Mr. O’Keefe is now applying for tax-exempt status for Project Veritas. There is irony in this: Mr. O’Keefe says he wants to “expose corruption,” yet his actions to date are all about opposing only organizations whose ideology he doesn’t like.
For him, it’s not about achieving an “ethical and transparent society,” as he claims on the Web site, but about playing gotcha in a manner befitting a 26-year-old with unbounded ego and little wisdom.
Transparent? The lad makes his mark solely by deceiving people. (And only naïve arrogance would allow him to believe he could create credibility by borrowing the word adorning Harvard’s crest to use it as his group’s name.)
If he is so concerned about transparency, why, for example, has he never investigated the Koch bothers, who are secretly spending many millions of dollars to change not only the political landscape but the charitable landscape as well?
Given the IRS’s propensity to approve almost every application under the sun—only about 2 percent of all applications are rejected—chances are depressingly excellent that Project Veritas will soon be knocking on your door for tax-deductible donations.
- How could a legitimate fund raiser consider accepting a $5-million gift, which is what was purportedly on the table, with no cultivation?
n What kind of fund raiser would go to such a meeting without first conducting research on a group of people who said they wanted to donate millions of dollars to an organization?
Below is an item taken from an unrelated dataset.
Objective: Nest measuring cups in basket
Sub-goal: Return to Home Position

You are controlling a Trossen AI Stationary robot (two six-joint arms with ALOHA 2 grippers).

- Why would someone ask about keeping his or her donation a secret from the government?
While it would be absurd to automatically connect a Muslim group with illegal activity, in these times the legitimacy of the gift offer should at least have been examined more closely.
As the so-called donors were practically begging for favors, NPR’s solicitors would have been wise, as well as practical, to have kept in mind what happened to Acorn and Planned Parenthood, two other victims of Mr. O’Keefe’s sting operations.
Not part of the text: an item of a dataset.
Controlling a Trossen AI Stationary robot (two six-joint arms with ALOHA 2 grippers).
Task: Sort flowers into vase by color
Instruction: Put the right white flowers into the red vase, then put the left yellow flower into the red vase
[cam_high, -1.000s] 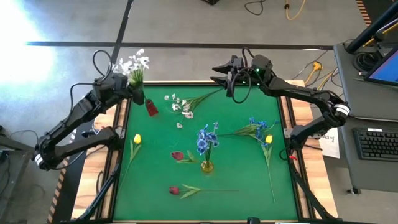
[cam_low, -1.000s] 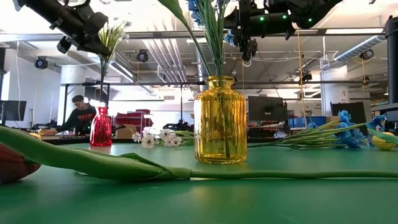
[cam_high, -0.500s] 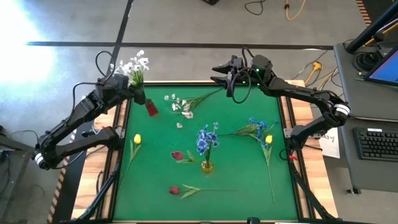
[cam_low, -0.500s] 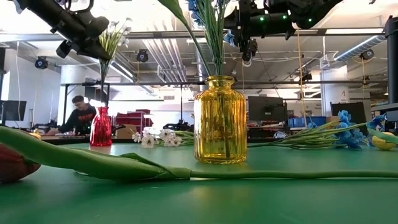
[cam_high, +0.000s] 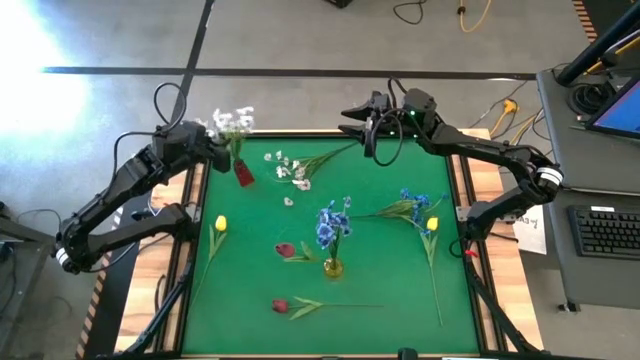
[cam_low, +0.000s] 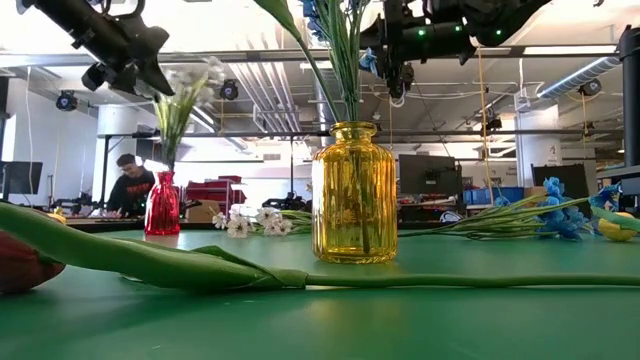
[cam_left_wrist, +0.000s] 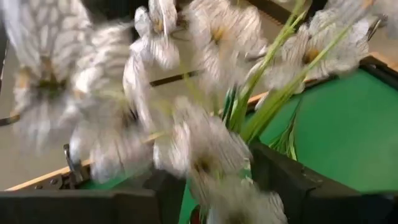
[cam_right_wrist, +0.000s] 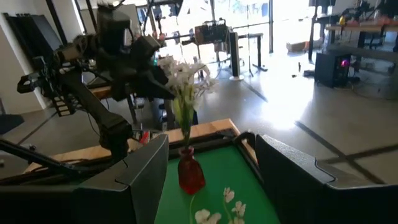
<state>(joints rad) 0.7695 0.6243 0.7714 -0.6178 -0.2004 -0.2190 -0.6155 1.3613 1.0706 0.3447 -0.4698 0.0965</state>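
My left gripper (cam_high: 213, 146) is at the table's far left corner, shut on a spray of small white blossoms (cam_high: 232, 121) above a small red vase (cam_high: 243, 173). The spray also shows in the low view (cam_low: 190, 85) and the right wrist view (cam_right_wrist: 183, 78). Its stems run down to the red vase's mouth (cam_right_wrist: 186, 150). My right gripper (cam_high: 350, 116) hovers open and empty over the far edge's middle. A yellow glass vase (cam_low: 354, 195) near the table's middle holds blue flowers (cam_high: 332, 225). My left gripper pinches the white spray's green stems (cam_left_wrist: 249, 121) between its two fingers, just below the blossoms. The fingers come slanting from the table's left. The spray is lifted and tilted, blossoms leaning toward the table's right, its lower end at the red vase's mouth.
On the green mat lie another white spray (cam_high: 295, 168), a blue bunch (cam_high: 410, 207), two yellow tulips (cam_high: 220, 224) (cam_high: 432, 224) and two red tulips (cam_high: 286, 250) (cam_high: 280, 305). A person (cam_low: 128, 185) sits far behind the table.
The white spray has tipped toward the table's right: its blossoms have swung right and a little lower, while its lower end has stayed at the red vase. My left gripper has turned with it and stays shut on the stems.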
That’s, of course, in addition to the Juan Williams fiasco last October, when NPR fired the commentator for saying on a Fox News program that he got nervous when people dressed in Muslim garb boarded a plane with him.
During the very height of public discussion regarding government support, why could it not occur to some very senior people at NPR that an explosive bullet, disguised as a softball, might be sent their way?
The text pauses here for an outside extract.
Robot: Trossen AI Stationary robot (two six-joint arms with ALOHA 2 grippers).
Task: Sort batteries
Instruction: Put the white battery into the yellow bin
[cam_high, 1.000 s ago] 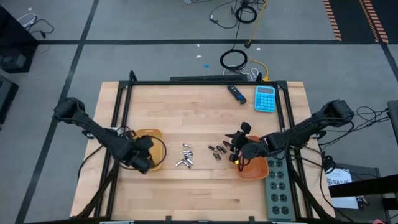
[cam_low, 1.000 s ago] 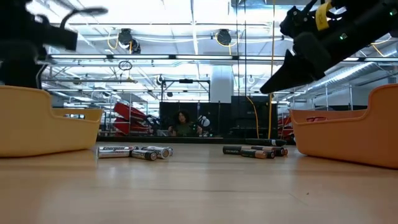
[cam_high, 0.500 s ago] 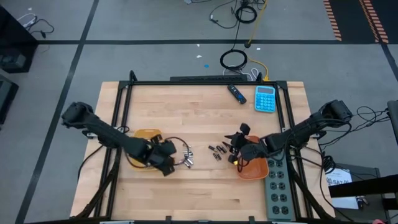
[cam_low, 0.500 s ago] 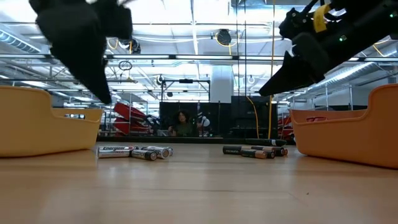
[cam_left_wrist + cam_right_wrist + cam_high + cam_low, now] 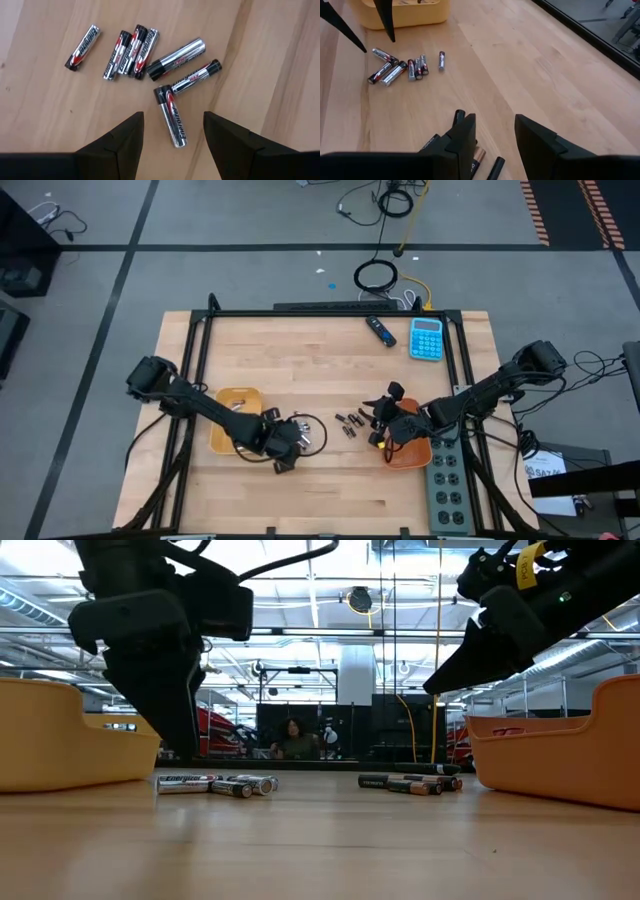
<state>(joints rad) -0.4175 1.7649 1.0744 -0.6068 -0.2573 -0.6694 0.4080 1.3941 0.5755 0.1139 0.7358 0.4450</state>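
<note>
The left gripper (image 5: 172,131) hangs with its fingers spread wide and nothing between them, just above a loose cluster of silver batteries (image 5: 176,56) lying on the wooden table (image 5: 300,360), beside the yellow tray (image 5: 225,425). The right gripper (image 5: 495,132) is part open and holds nothing, poised over the darker batteries (image 5: 348,423) near the orange tray (image 5: 410,455). A blue calculator (image 5: 427,338) lies well apart.
</note>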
Vivian Schiller, although she had no prior knowledge of what would be said in the solicitation interviews, said she resigned as chief executive because “the buck stops here.”
That was a noble gesture, and probably the best decision given the political landscape. But the NPR board needs to take responsibility too.
Part of being a member of a nonprofit board means stepping up and actively taking part in developing policies, especially ethics policies, that send the word throughout the organization that such behavior will not be tolerated.
It could be argued that no one could have predicted an encounter such as the one with the people who pretended to be Muslims, but that would be a lazy response. Given the facts of the last half year, as well as NPR’s place in the public’s—and Congress’s—consciousness, NPR cannot argue ignorance.
The most effective defense of all is not that a couple of rogue employees strayed from NPR’s ideals but that policies were in place—thoroughly developed and thought-out policies the board issued and that everyone knew about.
It seems like that wasn’t the case at NPR. And it isn’t the case at most nonprofit organizations. The most damning aspect of board governance at many organizations is that a head-on examination of ethical decision-making takes a back seat to almost everything else.
The most effective action now—and one way to determine how serious the NPR board is about its responsibilities—is to immediately develop such policies and ensure everyone knows what they are.